More recently, we cheered the new pool, watched the YMCA remodel advance and saw plans for a sports complex take shape. The high school reconstruction and renovation effort remains an ongoing story with the final chapter yet to be written. These are all good things, though not without expense, disruption and the stress that comes with change.

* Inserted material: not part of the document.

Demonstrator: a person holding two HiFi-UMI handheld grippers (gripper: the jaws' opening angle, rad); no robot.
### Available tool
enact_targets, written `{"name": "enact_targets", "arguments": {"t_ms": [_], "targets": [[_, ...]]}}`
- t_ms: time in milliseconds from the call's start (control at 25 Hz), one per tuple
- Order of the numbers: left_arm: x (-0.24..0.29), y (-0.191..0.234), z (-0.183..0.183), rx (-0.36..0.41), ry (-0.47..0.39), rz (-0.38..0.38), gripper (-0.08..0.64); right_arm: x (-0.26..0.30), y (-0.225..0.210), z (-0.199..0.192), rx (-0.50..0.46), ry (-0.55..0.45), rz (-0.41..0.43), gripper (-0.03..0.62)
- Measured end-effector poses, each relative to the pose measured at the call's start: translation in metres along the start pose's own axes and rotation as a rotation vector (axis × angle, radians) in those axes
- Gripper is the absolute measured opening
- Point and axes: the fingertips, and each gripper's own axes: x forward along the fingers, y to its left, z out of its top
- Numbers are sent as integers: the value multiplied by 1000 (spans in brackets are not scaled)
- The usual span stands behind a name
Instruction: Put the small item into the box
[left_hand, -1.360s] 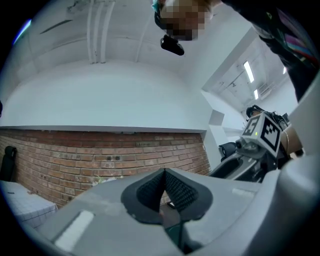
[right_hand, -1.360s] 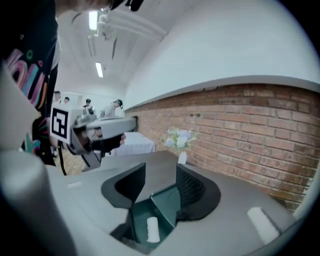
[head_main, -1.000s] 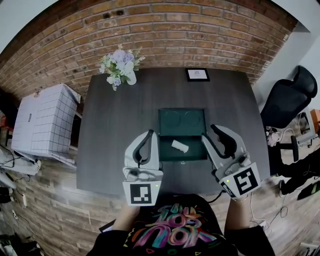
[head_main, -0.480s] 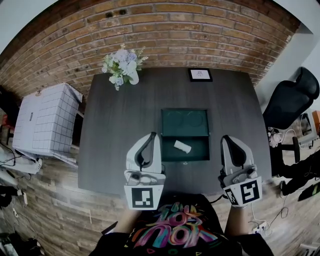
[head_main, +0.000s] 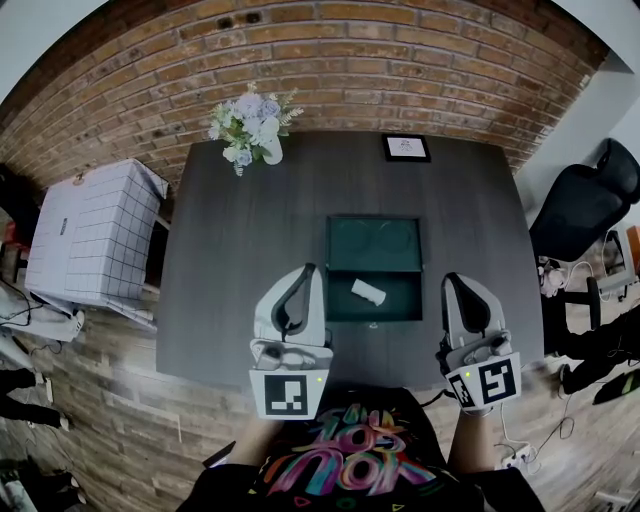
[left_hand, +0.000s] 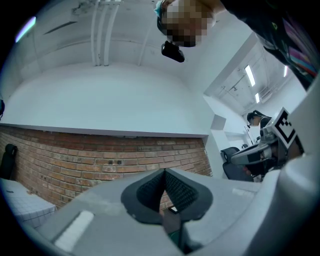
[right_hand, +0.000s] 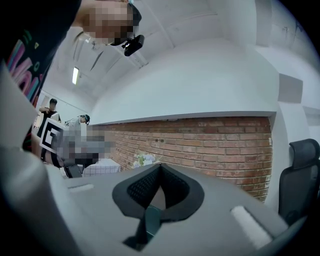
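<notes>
An open dark green box lies in the middle of the dark table, and a small white item lies in its near half. The far half shows two round recesses. My left gripper hovers just left of the box, shut and empty. My right gripper sits right of the box, a little apart from it, also shut with nothing between its fingers. In the left gripper view the left gripper has its pads pressed together against the brick wall behind. The right gripper looks the same in its own view.
A vase of pale flowers stands at the table's far left corner and a small framed card at the far right. A white gridded cabinet stands left of the table and a black office chair to its right.
The right gripper's jaws were open beside the box's right edge a second ago. They have shut empty, and the gripper has drawn away to the right. The left gripper has stayed put.
</notes>
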Motion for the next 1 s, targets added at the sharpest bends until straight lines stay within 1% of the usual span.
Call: {"name": "enact_targets", "arguments": {"t_ms": [120, 320, 480, 640, 1000], "targets": [[0, 1, -2, 12, 16, 1, 2, 3, -2, -3, 4, 9, -7, 2], [1, 2, -4, 13, 22, 12, 2, 5, -3, -4, 7, 17, -11, 2], [1, 2, -2, 10, 9, 15, 2, 5, -1, -4, 2, 19, -11, 0], [0, 1, -4, 15, 18, 16, 2, 7, 2, -6, 4, 27, 4, 0], [-2, 3, -6, 25, 36, 24, 2, 7, -3, -8, 1, 33, -6, 0]]}}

Like the rest of the country, we survived the Great Depression, nearly a dozen wars, gas shortages, more than one recession, the assassination of a president and the resignation of another. We lived through Watergate, stagflation and the farm crisis of the 1980s. We endured 9/11, the wars that followed and the housing bubble of 2008. Somehow, after all that, we even survived disco, pet rocks, mood rings, the Macarena, Beanie Babies, and the Ice Bucket Challenge.
…but we made it.
Our current cinéma de merde raises new questions: is there a path for growth and economic development? Can it create jobs? Will new hiring bring people into McCook, or simply hollow out the Sheriff’s department so recently rebuilt? We should also ask how many organizations rely on volunteer help from WEC inmates, and what impact this transition will have on residential lots soon to be offered on the north side of the sports complex.
It’s also clear that, as a result of this experience, some politicians will never dare utter the word “transparency” again without ducking to avoid incoming ripened fruit. City and county leaders—long gifted at saying nothing—have now hired mouthpiece to say nothing for them. The smell of pending litigation is in the air....
Whatever it is, we will endure this too.